There will be no solemn vows in this little assembly but very great inner perfection. (This would change with the first foundation made in Moulins after which the congregation was erected into a regular Order with solemn vows and papal enclosure.)
“. . . as this Congregation will not have great austerity, nor yet bonds from which the Sisters cannot be released, as is the case of formal or regular Congregations, the fervor of charity and the force of a very firmly held inner determination must supply for all that, and take the place of laws, vows and jurisdiction, so that this Congregation may demonstrate the truth of the Apostle’s words, that the bond of charity is the bond of perfection”.

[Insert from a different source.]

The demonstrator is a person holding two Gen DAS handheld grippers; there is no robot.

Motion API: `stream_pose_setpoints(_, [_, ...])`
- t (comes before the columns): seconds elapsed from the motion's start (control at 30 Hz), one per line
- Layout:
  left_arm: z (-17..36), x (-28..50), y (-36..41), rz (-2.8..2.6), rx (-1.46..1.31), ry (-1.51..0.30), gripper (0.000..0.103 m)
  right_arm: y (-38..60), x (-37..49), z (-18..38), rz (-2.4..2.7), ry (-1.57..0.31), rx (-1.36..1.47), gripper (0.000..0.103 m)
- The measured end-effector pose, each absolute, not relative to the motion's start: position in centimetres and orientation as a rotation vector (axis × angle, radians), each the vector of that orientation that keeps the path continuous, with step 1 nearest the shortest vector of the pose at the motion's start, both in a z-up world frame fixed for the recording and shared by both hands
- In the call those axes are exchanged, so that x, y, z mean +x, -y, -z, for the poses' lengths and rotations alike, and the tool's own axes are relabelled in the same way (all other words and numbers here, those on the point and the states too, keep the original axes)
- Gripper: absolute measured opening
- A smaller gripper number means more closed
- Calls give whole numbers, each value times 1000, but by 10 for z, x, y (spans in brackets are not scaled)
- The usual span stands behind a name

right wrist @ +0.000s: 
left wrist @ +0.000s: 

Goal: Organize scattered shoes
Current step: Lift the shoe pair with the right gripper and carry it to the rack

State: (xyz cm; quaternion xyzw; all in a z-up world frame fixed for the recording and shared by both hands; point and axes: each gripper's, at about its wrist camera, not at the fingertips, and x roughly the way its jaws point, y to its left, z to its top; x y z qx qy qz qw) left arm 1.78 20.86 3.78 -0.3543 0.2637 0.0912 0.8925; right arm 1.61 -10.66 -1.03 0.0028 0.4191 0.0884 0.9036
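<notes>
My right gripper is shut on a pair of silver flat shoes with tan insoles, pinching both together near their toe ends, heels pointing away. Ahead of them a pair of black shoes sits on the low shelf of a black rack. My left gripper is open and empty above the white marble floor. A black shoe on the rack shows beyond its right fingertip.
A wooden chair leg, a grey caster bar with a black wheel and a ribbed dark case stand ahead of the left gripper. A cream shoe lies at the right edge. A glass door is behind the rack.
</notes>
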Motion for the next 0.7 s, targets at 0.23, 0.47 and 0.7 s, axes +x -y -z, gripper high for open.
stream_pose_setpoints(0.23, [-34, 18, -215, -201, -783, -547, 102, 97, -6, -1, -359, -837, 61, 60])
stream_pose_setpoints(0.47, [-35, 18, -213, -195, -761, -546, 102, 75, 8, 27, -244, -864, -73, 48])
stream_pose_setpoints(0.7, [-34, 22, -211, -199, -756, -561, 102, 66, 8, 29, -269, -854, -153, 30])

From 1st July 1610, St. Francis wanted his little Congregation to be called: The Visitation of Our Lady, or Religious of the Visitation of Holy Mary, “because”, as he said , “he found in it very many spiritual facets which filled his mind with special light about the spirit he wanted to establish in his Institute”.

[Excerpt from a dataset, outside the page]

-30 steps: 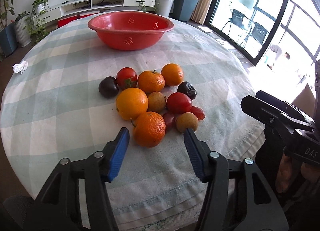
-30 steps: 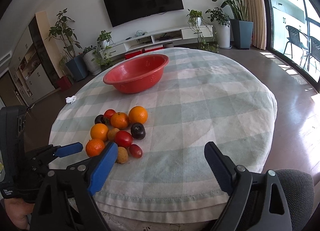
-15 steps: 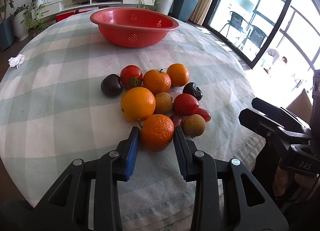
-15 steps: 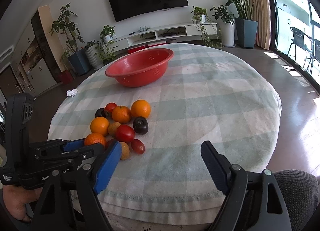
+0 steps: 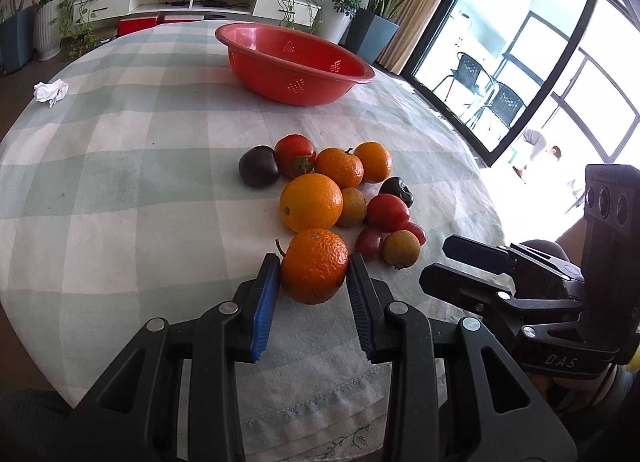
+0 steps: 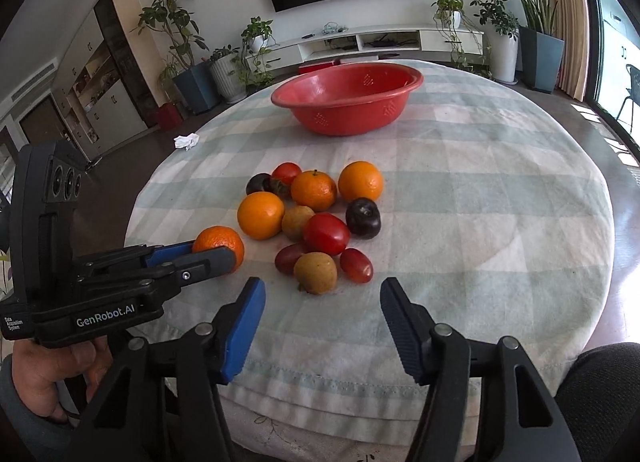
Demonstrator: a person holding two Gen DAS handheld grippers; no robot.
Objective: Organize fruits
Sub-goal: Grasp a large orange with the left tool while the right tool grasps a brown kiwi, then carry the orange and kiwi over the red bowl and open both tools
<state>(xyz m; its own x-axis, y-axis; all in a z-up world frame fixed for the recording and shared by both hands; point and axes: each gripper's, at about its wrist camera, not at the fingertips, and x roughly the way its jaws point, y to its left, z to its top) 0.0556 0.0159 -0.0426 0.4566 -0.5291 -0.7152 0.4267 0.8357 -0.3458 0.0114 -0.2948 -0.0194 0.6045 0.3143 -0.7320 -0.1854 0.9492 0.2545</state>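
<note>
A pile of fruit lies on the checked tablecloth [image 5: 120, 181]: oranges, red tomatoes, dark plums and small brown fruits. My left gripper [image 5: 314, 274] is shut on the nearest orange [image 5: 314, 266], its blue pads against both sides; the orange also shows in the right wrist view [image 6: 220, 244]. My right gripper [image 6: 322, 298] is open and empty, just in front of a small brown fruit [image 6: 315, 273] at the near edge of the pile. A red perforated bowl [image 5: 294, 61] stands empty at the far side of the table; it shows in the right wrist view too [image 6: 346, 97].
A crumpled white tissue [image 5: 50, 90] lies at the table's far left edge. The round table's front edge is just below both grippers. Plants, a TV shelf and glass doors stand beyond the table.
My left gripper has moved forward and closed its jaws from wide open onto the nearest orange. My right gripper has moved forward toward the pile and stays open.
</note>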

“. . . because it was a hidden mystery and was not given solemn celebration in the Church as were others, it would at least be given a special place in our Congregation”.
According to his particular genius, which was firmly to leave beaten tracks and to keep his eye only on essentials, St. Francis de Sales was trying out an experiment of the kind which made him publish The Introduction to the Devout Life. After he had put a deeply Christian life within the reach of all, he opened up the doors of an authentic religious life to every soul called to it by God:
“It often happens that girls and women with a true vocation want to enter religious life , but either because of their health or their age, or simply because they are not drawn to austerities and external rigor, find that they cannot enter orders where considerable physical penance is the rule . . .”. And so that souls of this kind should in future find some assured retreat in this part of the country, our Congregation has been designed in such a way that no great rigor should prevent those who are not strong and robust from joining it and pursuing the perfection of divine love”.
“Two things are needed if women of this kind are to be given a positive vote: firstly, they must be people really called by God ; secondly, they must have the conditions laid down for our manner of life . . . A good vocation is, in fact, a firm and steady will on the part of the person called , that she wants to serve God in the manner and in the place to which His divine Majesty is calling her”.
This is how Father de Villars, SJ. expresses his approbation when writing to the Founder:
“It seems to me, Monseigneur, that there is still a definite need in the Church for this Congregation and that God has raised you up in our day to make this foundation. Our Lord has indeed visited his people, and it looks as though the blessing of this beginning will extend ever more widely with a great increase in numbers: for surely , the less robust needed a middle way, widows a moderate approach, and the hardy and fervent can well do with this kind of mortification”.